When Lord Lothian was at Segaon he asked me if I could give him a copy of Hind Swaraj, for, as he said, all that Gandhiji was teaching now lay in the germ in that little book which deserved to be read and re-read in order to understand Gandhiji properly.
Curiously enough, about the same time, Shrimati Sophia Wadia was writing an article on the book exhorting all our Ministers and M. L. A.s, all the British and Indian Civil Servants, indeed everyone who wanted the present non-violent experiment in democracy to succeed, to read and re-read the book. "How can a non-violent man be a dictator in his own home?" she asks. "How can he be a wine-bibber? How can a lawyer advise his client to go to court and fight? The answers to all these questions raise highly important practical issues. The people's education in Hind Swaraj, in which these problems are dealt with from the point of view of principles, should be extensively carried on."
Her appeal is timely. The book was written in 1908, during Gandhiji's return voyage from London, in answer to the Indian school of violence and published serially in the columns of the Indian Opinion, edited by Gandhiji. Then it was published in book form, to be proscribed by the Bombay Government. Gandhiji had translated the book for Mr. Kallenbach. In answer to the Bombay Government's action, he published the English translation. When Gokhale saw the translation, on his visit to South Africa in 1912, he thought it so crude and hastily conceived that he prophesied that Gandhiji himself would destroy the book after spending a year in India. With deference to the memory of the great teacher, I may say that his prediction has failed to come true. In 1921, Gandhiji, writing about it, said: "It teaches the gospel of love in place of that of hate. It replaces violence with self-sacrifice. It pits soul force against brute force. I withdraw nothing except one word of it, and that in deference to a lady friend. The booklet is a severe condemnation of 'modern civilization'. It was written in 1908. My conviction is deeper today than ever.... But I would warn the reader against thinking that I am today aiming at the Swaraj described therein. I know that India is not ripe for it. It may seem an impertinence to say so. But such is my conviction. I am individually working for the self-rule pictured therein. But today my corporate activity isundoubtedly devoted to the attainment of Parliamentary Swaraj, in accordance with the wishes of the people of India." Even in 1938 he would alter nothing in the book, except perhaps the language in some parts. It is being presented to the reader unabridged.

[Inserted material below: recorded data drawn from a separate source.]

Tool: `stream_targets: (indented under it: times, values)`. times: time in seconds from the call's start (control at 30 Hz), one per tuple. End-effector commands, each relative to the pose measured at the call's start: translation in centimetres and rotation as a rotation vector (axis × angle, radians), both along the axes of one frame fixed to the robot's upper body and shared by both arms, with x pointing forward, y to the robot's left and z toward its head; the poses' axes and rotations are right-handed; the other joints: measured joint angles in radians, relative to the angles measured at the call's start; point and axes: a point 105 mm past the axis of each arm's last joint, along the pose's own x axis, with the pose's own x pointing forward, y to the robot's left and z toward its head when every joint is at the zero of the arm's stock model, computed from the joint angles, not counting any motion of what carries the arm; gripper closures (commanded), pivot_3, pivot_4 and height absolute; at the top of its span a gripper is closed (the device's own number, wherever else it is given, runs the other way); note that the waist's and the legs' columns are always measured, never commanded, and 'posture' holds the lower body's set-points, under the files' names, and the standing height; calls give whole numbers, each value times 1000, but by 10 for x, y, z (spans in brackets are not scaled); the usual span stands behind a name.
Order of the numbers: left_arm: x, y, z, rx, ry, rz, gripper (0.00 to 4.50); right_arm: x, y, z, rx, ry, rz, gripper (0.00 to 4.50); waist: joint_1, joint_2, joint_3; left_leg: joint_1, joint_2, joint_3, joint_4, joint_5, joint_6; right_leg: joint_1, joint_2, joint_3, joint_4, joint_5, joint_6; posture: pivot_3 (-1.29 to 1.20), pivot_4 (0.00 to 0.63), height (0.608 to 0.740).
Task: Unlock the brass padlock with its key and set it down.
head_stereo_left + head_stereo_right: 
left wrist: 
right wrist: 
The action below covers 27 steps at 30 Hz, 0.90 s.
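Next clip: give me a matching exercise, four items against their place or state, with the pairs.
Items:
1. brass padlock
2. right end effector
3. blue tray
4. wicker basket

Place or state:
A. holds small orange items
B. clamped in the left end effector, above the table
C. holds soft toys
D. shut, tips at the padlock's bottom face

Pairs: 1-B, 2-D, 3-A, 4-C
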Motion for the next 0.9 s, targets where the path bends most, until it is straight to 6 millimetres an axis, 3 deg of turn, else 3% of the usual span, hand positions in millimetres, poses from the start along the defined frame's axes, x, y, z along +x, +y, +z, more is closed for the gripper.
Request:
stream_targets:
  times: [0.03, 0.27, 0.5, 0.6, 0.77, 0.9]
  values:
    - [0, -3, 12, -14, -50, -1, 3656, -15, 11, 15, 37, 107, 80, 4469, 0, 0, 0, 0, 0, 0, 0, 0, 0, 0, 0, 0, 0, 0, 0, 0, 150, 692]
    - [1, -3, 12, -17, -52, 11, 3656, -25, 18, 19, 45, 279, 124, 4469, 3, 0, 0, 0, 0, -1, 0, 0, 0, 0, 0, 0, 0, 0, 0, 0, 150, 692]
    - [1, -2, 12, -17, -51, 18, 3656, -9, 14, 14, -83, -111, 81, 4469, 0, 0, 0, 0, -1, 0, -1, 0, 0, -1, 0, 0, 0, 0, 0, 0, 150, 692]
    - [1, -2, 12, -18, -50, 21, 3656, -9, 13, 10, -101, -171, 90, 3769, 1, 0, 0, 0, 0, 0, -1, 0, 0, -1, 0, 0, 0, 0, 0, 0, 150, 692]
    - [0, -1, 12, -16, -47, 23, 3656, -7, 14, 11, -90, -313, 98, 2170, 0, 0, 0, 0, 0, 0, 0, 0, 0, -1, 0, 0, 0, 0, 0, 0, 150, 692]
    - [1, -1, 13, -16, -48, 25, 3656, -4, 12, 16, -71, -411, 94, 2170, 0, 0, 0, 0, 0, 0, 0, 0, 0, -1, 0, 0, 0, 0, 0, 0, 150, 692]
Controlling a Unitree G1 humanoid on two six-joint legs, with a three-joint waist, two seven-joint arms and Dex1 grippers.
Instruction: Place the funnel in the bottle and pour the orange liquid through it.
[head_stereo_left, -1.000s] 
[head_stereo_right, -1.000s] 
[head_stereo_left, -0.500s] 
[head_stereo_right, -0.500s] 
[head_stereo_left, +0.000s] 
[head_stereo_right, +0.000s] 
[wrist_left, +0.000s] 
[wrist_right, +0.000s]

But whether India may be ripe for it or not, it is best for Indians to study the seminal book which contains the ultimate logical conclusion of the acceptance of the twin principles of Truth and Non-violence, and then decide whether these principles should be accepted or rejected. On being told that the book had been out of print for some time and that a few copies of its Madras edition were available at eight annas a copy, Gandhiji said that it should be published immediately at a nominal price, so that it may be within easy reach of those who may wish to read it. The Navajivan Publishing House is therefore publishing it at practically the cost price.